Would you repeat every line below exactly, please?

[Opening SUPPLIED MATERIAL section]

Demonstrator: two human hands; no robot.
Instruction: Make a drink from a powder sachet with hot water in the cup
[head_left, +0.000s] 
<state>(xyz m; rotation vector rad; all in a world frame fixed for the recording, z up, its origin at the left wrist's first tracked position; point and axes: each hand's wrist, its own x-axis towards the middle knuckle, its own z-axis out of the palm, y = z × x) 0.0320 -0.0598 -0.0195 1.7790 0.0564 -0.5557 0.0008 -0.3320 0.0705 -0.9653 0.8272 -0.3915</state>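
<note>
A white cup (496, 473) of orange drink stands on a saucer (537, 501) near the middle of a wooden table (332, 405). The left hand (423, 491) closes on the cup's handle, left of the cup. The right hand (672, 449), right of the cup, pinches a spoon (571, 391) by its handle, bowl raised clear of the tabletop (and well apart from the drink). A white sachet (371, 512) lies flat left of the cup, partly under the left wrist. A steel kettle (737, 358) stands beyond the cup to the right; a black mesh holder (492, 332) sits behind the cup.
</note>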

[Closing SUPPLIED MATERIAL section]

RESPONSE BELOW:
Demonstrator: two human hands; no robot.
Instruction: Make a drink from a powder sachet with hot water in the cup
[head_left, +0.000s] 
<state>(xyz m; rotation vector rad; all in a world frame fixed for the recording, z up, its origin at the left wrist's first tracked position; point and axes: each hand's wrist, its own x-axis towards the middle knuckle, its own z-axis out of the palm, y = z × x) 0.0320 -0.0598 -0.0195 1.7790 0.0564 -0.5557 0.0008 -0.3320 0.0705 -0.9653 0.8272 -0.3915</state>
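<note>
A white cup (496, 473) of orange drink stands on a saucer (537, 501) near the middle of a wooden table (332, 405). The left hand (423, 491) closes on the cup's handle, left of the cup. The right hand (672, 449), right of the cup, pinches a spoon (571, 391) by its handle, bowl raised clear of the tabletop (and well apart from the drink). A white sachet (371, 512) lies flat left of the cup, partly under the left wrist. A steel kettle (737, 358) stands beyond the cup to the right; a black mesh holder (492, 332) sits behind the cup.
</note>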

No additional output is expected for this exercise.